Another sign of manipulation is “undermining your faith in your grasp of reality.” Kylo Ren deliberately tries to turn Rey against Luke, someone she once believed was the hero she needed. Although Kylo Ren believes that Luke attempted to kill him, he didn’t make any efforts to understand what really happened that night (which is one of my least favorite plotlines overall).
When it comes to learning who her parents were, Kylo Ren tells her they were nobody. To make things more muddled, The Last Jedi offers little confirmation as to whether that’s the truth or not. Sure, it’s what we are led to believe she sees in that cave, but Luke saw himself as Darth Vader on Dagobah, too. Trials like these are meant to test you or reveal your fear. Just because Rey’s afraid of being nobody doesn’t mean that’s her reality. Kylo Ren only uses it as fact to control her.

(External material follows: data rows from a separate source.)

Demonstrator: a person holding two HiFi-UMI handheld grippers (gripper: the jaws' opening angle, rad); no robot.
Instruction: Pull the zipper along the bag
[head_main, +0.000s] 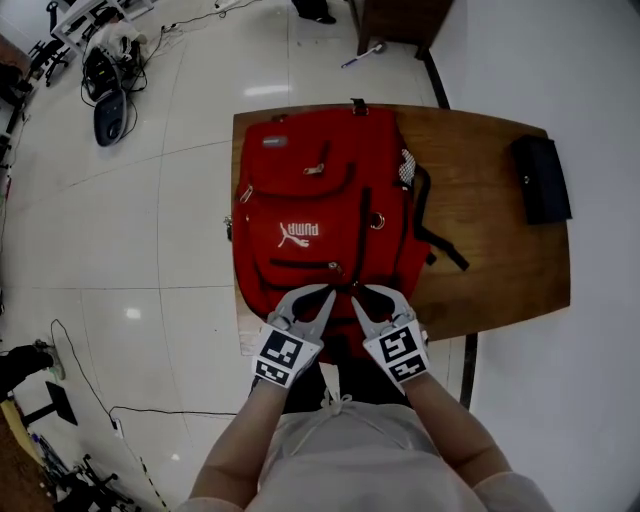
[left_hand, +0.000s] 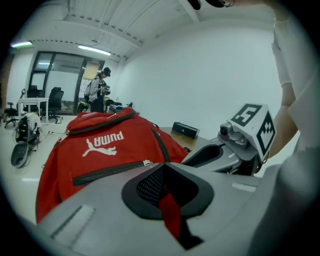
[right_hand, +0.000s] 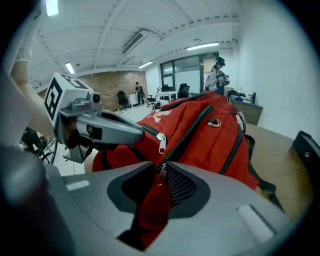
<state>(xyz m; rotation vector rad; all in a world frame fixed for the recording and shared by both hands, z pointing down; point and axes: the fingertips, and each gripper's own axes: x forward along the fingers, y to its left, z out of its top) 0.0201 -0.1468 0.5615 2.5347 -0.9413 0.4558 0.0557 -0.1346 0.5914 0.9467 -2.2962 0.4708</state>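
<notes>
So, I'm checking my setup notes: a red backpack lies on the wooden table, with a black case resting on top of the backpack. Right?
Not quite: the black case rests on the wooden table, apart from the red backpack, not on it. The head view shows this.

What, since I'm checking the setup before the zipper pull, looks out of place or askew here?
Nothing spilled or damaged. The red Puma backpack lies against the left edge of the wooden table, not centred, and its black strap trails loose across the tabletop. A black case sits apart near the right edge.
</notes>
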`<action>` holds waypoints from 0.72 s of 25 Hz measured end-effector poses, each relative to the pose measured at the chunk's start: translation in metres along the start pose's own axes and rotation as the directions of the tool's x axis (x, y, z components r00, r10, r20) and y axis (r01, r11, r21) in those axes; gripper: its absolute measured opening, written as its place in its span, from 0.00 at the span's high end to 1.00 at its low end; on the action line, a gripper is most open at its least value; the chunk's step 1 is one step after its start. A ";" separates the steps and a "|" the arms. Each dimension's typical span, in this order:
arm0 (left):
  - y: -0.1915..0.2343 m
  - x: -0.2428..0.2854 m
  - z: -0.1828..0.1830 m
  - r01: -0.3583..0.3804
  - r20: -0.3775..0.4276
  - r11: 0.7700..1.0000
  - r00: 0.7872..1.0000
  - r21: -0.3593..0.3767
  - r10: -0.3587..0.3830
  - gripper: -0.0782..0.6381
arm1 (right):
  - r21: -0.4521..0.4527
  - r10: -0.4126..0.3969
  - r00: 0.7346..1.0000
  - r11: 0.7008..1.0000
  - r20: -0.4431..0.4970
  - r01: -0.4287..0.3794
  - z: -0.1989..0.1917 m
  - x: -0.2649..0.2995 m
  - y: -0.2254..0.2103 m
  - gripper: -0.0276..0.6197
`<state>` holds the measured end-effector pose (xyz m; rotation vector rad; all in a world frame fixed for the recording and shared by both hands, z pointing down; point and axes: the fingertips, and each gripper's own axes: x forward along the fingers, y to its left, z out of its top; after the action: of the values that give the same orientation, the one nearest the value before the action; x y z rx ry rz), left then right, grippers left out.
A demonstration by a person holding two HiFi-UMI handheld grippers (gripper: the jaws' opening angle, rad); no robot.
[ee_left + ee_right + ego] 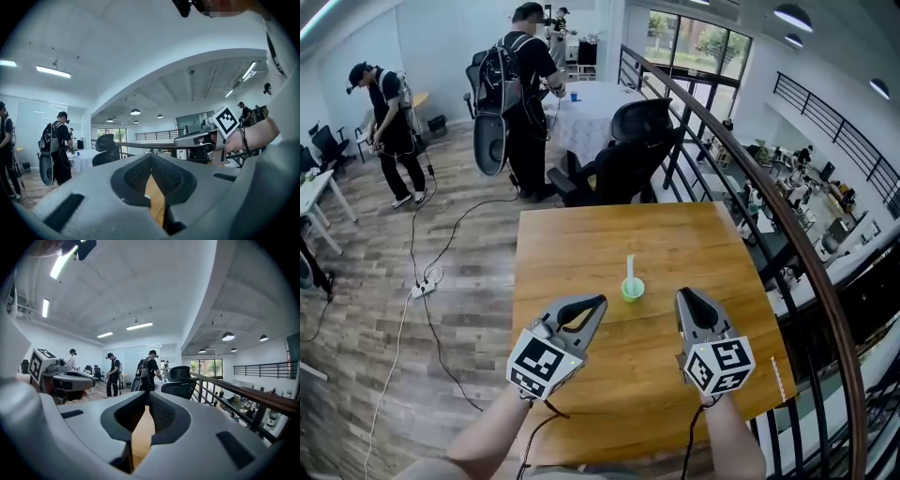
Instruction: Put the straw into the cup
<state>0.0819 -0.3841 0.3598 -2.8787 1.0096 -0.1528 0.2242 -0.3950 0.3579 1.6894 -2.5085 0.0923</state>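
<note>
The straw (630, 266) is seen upright in the green cup (633, 291) on the table (572, 244). The left gripper (598, 302) and right gripper (684, 295) are held just nearside of it, both pairs of jaws pressed together, empty.

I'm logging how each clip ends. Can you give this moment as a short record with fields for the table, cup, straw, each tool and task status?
table: wooden, cup near its middle
cup: green, upright
straw: standing in the cup, top sticking out
left tool: over the table's near part, apart from the cup, jaws together, empty
right tool: beside it, apart from the cup, jaws together, empty
task status: straw looks already in the cup
</note>
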 end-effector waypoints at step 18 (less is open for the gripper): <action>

And this brings us to the worst line in the film, “You’re nobody. But not to me.”
Look, this isn’t about ship wars in the slightest. It’s about Star Wars being one of the most iconic franchises of all time and putting this line out into the world to perpetuate a very awful and damaging notion. With these words, Kylo Ren attempts to make Rey rely on him for her self-worth. Here, he implies that she won’t be somebody unless she’s with him.
An audience member’s perception that this indicates romantic feelings is harrowing to say the least.
So, then, the blame falls to Star Wars and Rian Johnson. They’re responsible for these characters. Kylo Ren is a murderer who doesn’t deserve to be paired with Rey in any way, shape or form.
And on the subject of accountability? Kylo Ren has no idea what that is. He doesn’t acknowledge the darkness within him, and when Snoke dies, he blames Rey. Eventually, this fuels the First Order’s recourse to destroy her.
Next: A shipper’s guide to Star Wars: The Last Jedi
However you word Rey’s vision, it’s not concrete proof of R*ylo (if I say it a third time, it’ll happen). If it were to become so, Star Wars really did a bang-up job of selling that. Every other romantic pairing in Star Wars gets incontestable displays of affection. Pardon me if I’m not won over by the brush of fingertips, obvious manipulation and the most egregiously unnecessary torso shot of all time.